En 1914, Paterne Berrichon écrivit dans le Mercure de France un long article où il rappelait la déclaration de Richepin affirmant que Rimbaud était « un adolescent de génie » ! Le poète des Gueux ajoutait, dans une lettre à Berrichon, reproduite par celui-ci : « Nous fûmes seuls, alors, à penser ainsi. Je n’ai jamais changé d’avis là-dessus. J’estime en particulier que le grande Verlaine, second et dernière manière, n’eût pas existé sans l’influence de Rimbaud ».
Et Berrichon continue :
« N’était-ce pas aussi le sentiment d’Arthur Rimbaud lorsqu’en 1891, à Roche, sur son lit de souffrance, il s’intéressait aux proses de Richepin dans les Annales et en recommanda la lecture à sa sœur Isabelle. L’on aura peut-être, un jour, la preuve de la justesse de cette intuition. »
La voici retrouvée, après des recherches d’un demi-siècle ! En réalité, Richepin ne publia pas de prose dans les Annales de 1890 que tous les commentateurs prirent pour les Annales Politiques et Littéraires. Nul ne connaissait plus, en 1914, les Annales de 1890 (qui n’étaient pas Politiques et Littéraires mais Littéraires tout court). Rimbaud sur son lit de mort faisait donc allusion à la publication de nos trois sonnets publiés à 250 exemplaires, et aujourd’hui introuvables !
Nous détenons ainsi la preuve certaine que sur son lit de moribond, Rimbaud revenu d’Afrique, la jambe coupée et grelotant à Roche, reçut de Richepin, probablement, la revue avec les trois sonets qui concernaient personnellement Verlaine et ses amis.
C’est la première preuve qui nous est ainsi livrée que Rimbaud n’avait pas oublié la poésie, sa poésie ? Il avalisa ainsi sans le savoir la qualité magistrale des trois sonnets du grand Richepin.
Ce qui nous est un garant suffisant de la qualité de ces vers retrouvés pour espérer que nous découvrions un jour prochain les autres poèmes des Ténèbres. Et, près d’un siècle plus tard, quelle joie nous aurions de voir réapparaître l’œuvre importante qui pourrait, à côté de celle de Rimbaud, de Nouveau et de Verlaine, être lue, comparée et appréciée.

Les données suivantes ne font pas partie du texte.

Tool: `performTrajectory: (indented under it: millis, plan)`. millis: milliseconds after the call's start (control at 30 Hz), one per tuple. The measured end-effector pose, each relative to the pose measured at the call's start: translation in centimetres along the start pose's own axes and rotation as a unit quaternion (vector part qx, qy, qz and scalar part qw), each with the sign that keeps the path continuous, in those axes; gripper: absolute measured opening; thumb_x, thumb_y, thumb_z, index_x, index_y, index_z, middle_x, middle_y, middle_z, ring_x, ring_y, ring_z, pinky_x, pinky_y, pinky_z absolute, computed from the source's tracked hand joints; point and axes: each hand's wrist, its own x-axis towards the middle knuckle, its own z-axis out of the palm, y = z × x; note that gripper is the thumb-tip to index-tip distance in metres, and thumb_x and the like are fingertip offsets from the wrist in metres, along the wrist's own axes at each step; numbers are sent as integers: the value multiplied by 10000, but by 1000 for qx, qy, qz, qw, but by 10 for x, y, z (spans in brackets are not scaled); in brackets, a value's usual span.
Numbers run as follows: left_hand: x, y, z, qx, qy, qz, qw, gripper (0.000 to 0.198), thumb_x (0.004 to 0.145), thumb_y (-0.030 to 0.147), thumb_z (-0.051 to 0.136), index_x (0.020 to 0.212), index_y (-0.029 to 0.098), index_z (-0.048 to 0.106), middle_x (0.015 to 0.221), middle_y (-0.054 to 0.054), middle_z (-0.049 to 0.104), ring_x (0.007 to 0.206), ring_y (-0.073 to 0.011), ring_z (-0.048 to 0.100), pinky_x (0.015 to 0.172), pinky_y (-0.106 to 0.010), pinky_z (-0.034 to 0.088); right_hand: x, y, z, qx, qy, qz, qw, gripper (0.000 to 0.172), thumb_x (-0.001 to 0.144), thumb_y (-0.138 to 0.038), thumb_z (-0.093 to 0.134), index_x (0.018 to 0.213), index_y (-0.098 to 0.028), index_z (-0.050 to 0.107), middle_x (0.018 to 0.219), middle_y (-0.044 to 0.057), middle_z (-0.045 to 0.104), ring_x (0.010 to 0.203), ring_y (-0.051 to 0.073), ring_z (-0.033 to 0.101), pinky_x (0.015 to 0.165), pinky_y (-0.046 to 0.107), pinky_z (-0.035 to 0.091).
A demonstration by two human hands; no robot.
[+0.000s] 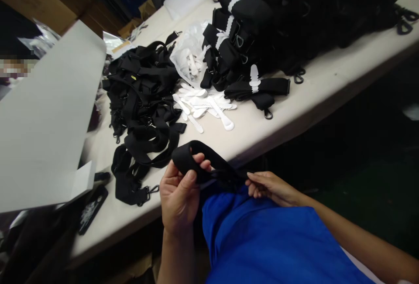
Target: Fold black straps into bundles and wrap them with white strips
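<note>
A black webbing strap (183, 158) is stretched between my two hands, just off the table's front edge. My left hand (183, 188) grips a loop of it, thumb on the outside and fingers through the loop. Pinched around the strap's other part is my right hand (266, 184), by the blue apron. Beyond my hands lie loose white plastic ties (209, 104) with serrated edges. One folded strap bundle (275, 87) with a white tie around it rests to their right, its black clip hanging toward the edge. Loose black straps (147, 83) are heaped on the left.
Tied strap bundles (278, 18) are piled high at the back right. A clear plastic bag (193, 44) holding white ties stands mid-table. On the left, a large white board (55, 114) rises beside a black phone-like object (93, 209). Cardboard boxes (49, 2) are behind.
</note>
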Motion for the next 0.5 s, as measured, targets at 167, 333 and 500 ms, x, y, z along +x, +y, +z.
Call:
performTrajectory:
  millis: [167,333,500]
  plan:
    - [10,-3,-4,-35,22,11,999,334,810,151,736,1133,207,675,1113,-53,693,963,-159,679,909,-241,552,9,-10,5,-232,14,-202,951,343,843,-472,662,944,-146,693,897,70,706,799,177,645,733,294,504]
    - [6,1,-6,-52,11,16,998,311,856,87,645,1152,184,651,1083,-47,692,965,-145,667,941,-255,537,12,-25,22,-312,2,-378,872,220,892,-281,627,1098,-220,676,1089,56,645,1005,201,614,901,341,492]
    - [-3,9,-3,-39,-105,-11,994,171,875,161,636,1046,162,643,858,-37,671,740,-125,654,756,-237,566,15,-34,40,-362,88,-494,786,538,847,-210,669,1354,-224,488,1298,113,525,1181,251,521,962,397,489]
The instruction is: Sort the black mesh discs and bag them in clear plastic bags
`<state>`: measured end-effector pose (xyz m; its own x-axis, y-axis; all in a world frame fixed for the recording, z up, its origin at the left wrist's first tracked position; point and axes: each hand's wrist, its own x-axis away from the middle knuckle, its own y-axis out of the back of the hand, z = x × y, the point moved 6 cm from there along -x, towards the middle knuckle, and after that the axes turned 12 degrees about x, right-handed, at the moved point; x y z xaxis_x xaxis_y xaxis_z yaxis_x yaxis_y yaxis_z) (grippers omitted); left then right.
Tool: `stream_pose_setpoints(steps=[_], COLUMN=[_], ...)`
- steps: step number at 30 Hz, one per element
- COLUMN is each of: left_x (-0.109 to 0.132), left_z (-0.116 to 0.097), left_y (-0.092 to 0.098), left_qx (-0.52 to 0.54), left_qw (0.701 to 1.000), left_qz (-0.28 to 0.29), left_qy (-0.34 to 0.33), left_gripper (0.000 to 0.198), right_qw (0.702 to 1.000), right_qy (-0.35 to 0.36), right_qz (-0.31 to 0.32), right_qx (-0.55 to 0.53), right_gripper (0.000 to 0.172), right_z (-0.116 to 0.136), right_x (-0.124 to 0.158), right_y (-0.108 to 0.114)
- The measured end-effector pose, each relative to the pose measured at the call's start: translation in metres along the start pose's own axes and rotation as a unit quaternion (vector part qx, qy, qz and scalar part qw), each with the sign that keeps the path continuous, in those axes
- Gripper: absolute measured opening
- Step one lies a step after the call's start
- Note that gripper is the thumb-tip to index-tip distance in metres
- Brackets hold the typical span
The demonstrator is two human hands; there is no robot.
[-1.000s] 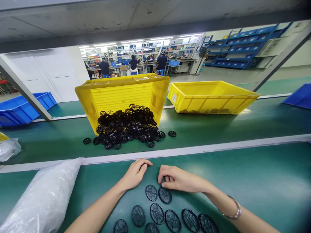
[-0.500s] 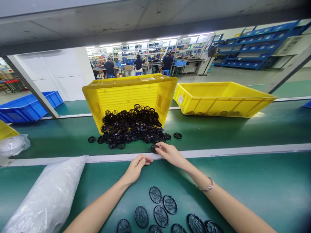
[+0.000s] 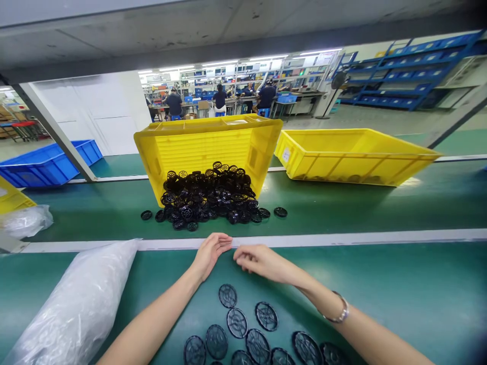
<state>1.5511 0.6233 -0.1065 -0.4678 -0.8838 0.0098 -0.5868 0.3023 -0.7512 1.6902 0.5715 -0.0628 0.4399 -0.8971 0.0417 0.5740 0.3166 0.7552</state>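
Note:
My left hand (image 3: 210, 253) is at the near side of the white divider strip, fingers stretched out and nothing in them. To its right, my right hand (image 3: 262, 261) hovers over the green surface with fingers loosely bent, and no part shows in it. Just below the hands lies a round black spoked part (image 3: 228, 295), flat on the green surface. Several similar discs, such as a black spoked disc (image 3: 267, 316), are spread toward the bottom edge. Beyond the strip, a heap of black spoked parts (image 3: 207, 195) spills from a tipped yellow bin (image 3: 209, 126).
A second yellow bin (image 3: 353, 157) stands at the right, a blue bin (image 3: 38, 165) at the far left. A filled clear plastic bag (image 3: 76, 304) lies left of my left arm. A grey shelf (image 3: 228, 30) spans overhead. People (image 3: 219, 99) sit at benches behind.
My right hand has drawn back from the heap and no longer shows the black part it held. Another disc lies among the near ones, some of which have shifted. My left hand moved slightly left.

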Motion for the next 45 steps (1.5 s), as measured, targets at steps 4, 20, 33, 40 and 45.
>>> stream_pose_setpoints(steps=[4,20,33,40,45], left_x=[-0.001,0.008,0.095,0.146,0.145], left_z=[0.0,-0.002,-0.045,-0.061,-0.069], left_y=[0.0,-0.01,0.002,0.019,0.023], left_qx=[0.016,0.004,-0.394,-0.652,-0.645], left_qw=[1.0,0.999,0.913,0.74,0.75], left_qz=[0.005,-0.016,-0.038,0.018,-0.019], left_qy=[0.009,0.037,-0.096,-0.166,-0.145], left_gripper=[0.035,0.043,0.013,0.025,0.021], right_qw=[0.943,0.983,0.984,0.921,0.947], right_qy=[-0.034,-0.031,-0.013,0.129,0.143], right_qz=[-0.253,-0.166,-0.173,-0.102,-0.055], right_qx=[0.214,-0.067,0.035,0.354,0.281], right_gripper=[0.025,0.034,0.023,0.01,0.022], right_z=[-0.025,-0.021,0.003,0.005,0.013], right_x=[-0.035,-0.036,0.025,0.042,0.049], right_y=[0.048,0.036,-0.005,-0.021,-0.016])
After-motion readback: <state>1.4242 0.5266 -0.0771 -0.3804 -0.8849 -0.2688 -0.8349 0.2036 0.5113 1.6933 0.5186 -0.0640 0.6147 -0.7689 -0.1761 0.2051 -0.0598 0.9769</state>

Arvers est resté célèbre par un sonnet ! Je pense que les {p. 174} trois poèmes mystérieusement ressuscités, avec ou sans clef, pourraient rendre à Jean Richepin une auréole qu’il a bien méritée ; car, s’il suffit d’une œuvre pour conquérir la célébrité, il faut souhaiter, pour la poésie française, que paraisse le livre qui semble irréparablement perdu et qui pourrait ramener peut-être triomphalement le hugolien Richepin à égalité à côté de Rimbaud et Mallarmé.